Pooling different sources of data requires to account for the heterogeneity in variances, which is captured by the scale parameters. In both approaches, i.e. segmentation (A1) and interaction (A2), a similar pattern occurs: All unlabeled SP experiments, with exception of SP mode choice, exhibit a lower variance than the RP mode choice data.

In both approaches and all segments (here using univariate segmentation), estimated coefficients show significant and expected effects, with time sensitivities differing substantially by mode: In A2, the average VTTS is about 14 Euro/hour for car, 5 Euro/hour for PT, 12 Euro/h for bike and 20 Euro/h for walk, differing substantially between different trip purposes. Income elasticity of travel cost and distance elasticity of travel time are significant and negative: Higher income and distance strongly decrease cost and time sensitivity, respectively. The same VTTS ranking occurs in A1 with segment-specific values: Low income respondents exhibit a 50% lower VTTS of about 11 Euro/hour for car and 4 Euro/hour for PT than high income respondents, with the latter group exhibiting a significantly lower probability of choosing PT. Interestingly, respondents living in rural areas exhibit a larger gap, showing a 20% higher car VTTS than respondents living in urban areas, but a 20% lower PT VTTS: Especially in rural areas, PT is mainly used for longer distance trips. Also, respondents that own some kind of season ticket show a more than three times lower PT VTTS of about 4 Euro/hour than respondents without season ticket, disentangling user type and mode effects by showing almost identical car and PT VTTS for people without season ticket.

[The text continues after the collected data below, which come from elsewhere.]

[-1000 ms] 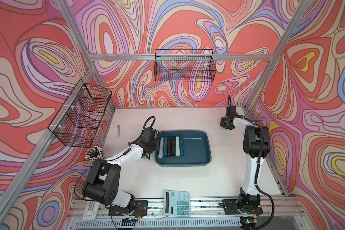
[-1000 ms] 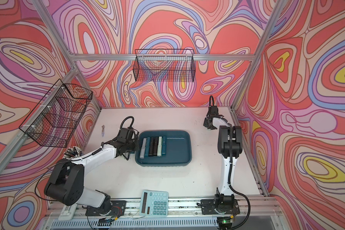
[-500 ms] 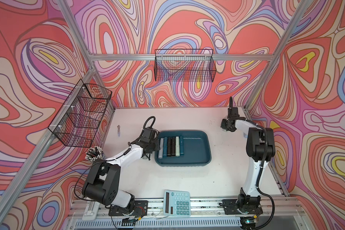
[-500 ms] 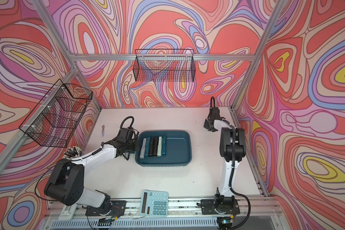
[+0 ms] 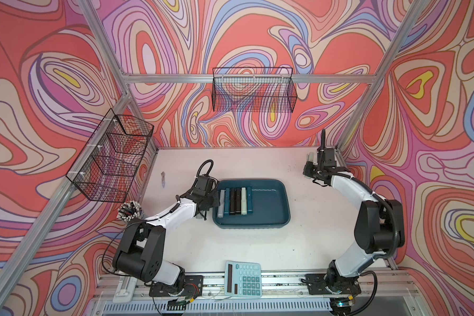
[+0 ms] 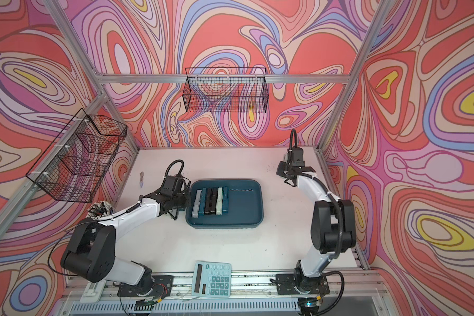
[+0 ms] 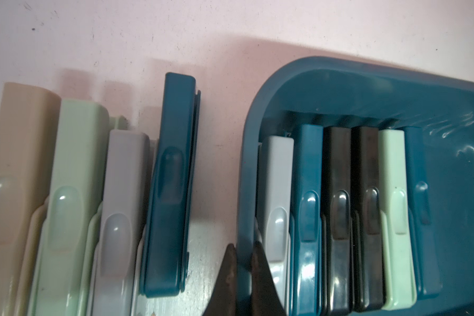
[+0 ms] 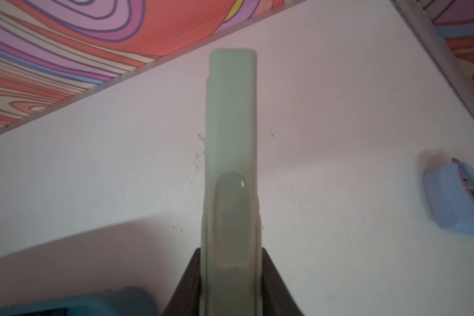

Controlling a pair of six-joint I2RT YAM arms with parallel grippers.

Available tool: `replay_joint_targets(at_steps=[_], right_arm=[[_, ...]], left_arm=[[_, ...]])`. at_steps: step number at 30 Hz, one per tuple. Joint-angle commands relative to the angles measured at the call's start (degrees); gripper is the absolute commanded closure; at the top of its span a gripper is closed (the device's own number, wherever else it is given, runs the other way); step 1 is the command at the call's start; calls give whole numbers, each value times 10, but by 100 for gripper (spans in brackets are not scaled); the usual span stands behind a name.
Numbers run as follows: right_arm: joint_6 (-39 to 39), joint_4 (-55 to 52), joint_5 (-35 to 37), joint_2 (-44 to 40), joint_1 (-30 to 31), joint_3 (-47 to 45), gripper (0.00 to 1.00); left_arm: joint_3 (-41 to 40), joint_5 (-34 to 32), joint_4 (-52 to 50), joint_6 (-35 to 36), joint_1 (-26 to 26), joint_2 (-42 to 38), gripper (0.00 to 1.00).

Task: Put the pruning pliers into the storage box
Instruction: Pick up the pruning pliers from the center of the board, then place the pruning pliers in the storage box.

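The storage box (image 5: 268, 202), a shallow dark teal tray, lies mid-table in both top views (image 6: 244, 203). Several pruning pliers (image 5: 236, 201) lie side by side in its left half (image 7: 337, 219). More pliers (image 7: 121, 197), beige, pale green, grey and teal, lie on the table just outside its left wall, hidden under the left arm in the top views. My left gripper (image 7: 242, 254) is shut on the box's left rim (image 5: 212, 203). At the far right, my right gripper (image 8: 231, 254) is shut on a pale green plier (image 8: 231, 136), held above the table (image 5: 310, 160).
A teal calculator (image 5: 242, 279) lies at the front edge. Black wire baskets hang on the back wall (image 5: 253, 93) and the left wall (image 5: 112, 156). A small lilac object (image 5: 163, 179) lies at the far left and also shows in the right wrist view (image 8: 454, 197).
The right arm's elbow has swung outward to the right and nearer the front, while its gripper stays near the same spot with the pale green plier. The left arm has not moved.
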Motion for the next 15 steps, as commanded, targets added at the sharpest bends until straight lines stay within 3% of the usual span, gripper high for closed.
replay_joint_targets(at_steps=[1,7,15], right_arm=[[24,-7,11,-54,51,-32,80],[63,-11,32,-122,150,-86,80],[119,17,56,-135,286,-131,80]], left_arm=[[-1,10,11,-5,-1,14,95],[-2,16,7,-1,-2,19,95],[2,18,10,-4,-3,20,95]])
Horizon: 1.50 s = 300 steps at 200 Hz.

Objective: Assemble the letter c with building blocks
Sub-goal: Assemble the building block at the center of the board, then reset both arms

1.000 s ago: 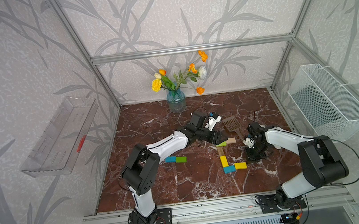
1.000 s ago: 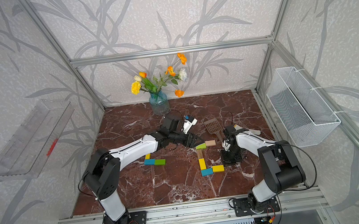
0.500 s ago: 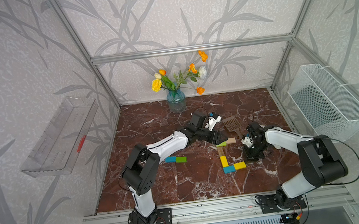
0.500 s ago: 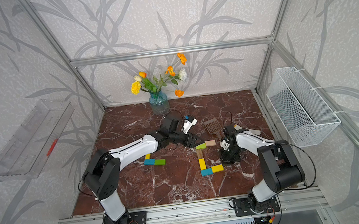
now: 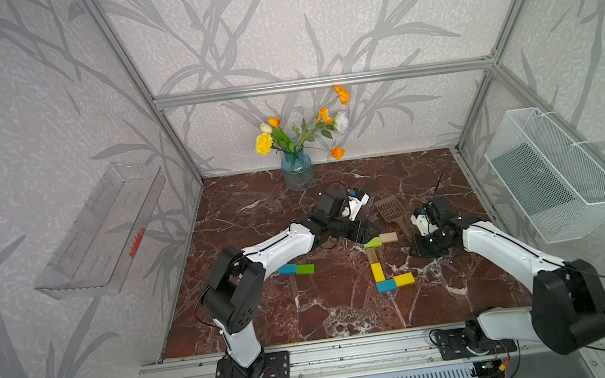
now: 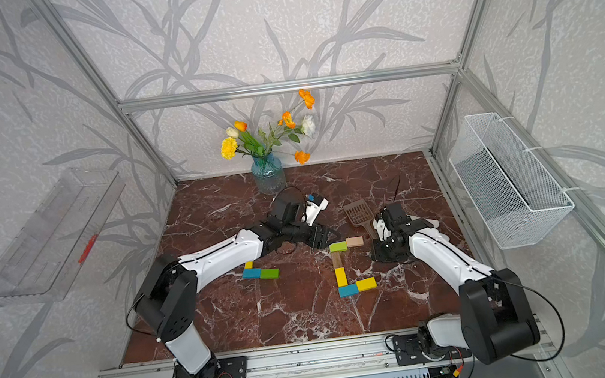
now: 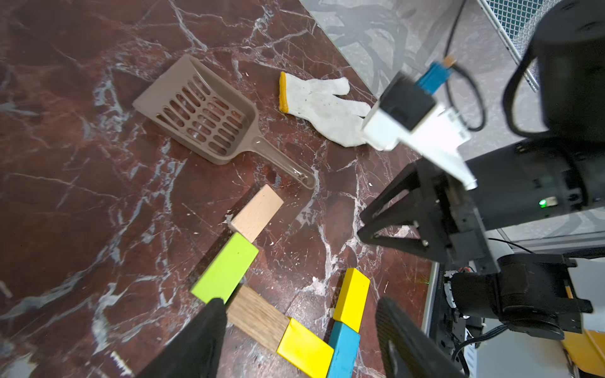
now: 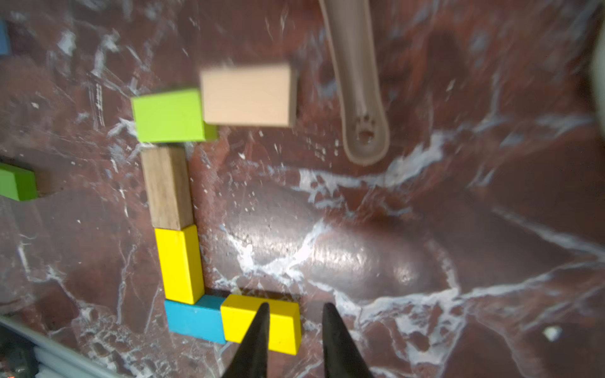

Bhat, C. R. (1998) Accommodating variations in responsiveness to level-of-service measures in travel mode choice modeling, Transportation Research Part A: Policy and Practice, 32 (7) 495-507.

Hensher, D. A. (2001) The sensitivity of the valuation of travel time savings to the specification of unobserved effects, Transportation Research Part E: Logistics and Transportation Review37 (2) 129-142.

Jara-Diaz, S. and C. A. Guevara (2003) Behind the subjective value of travel time savings, Journal of Transport Economics and Policy, 37 (1) 29-46.

Mackie, P. J., S. Jara-Diaz and A. S. Fowkes (2001) The value of travel time savings in evaluation, Transportation Research Part E: Logistics and Transportation Review, 37 (2) 91-106.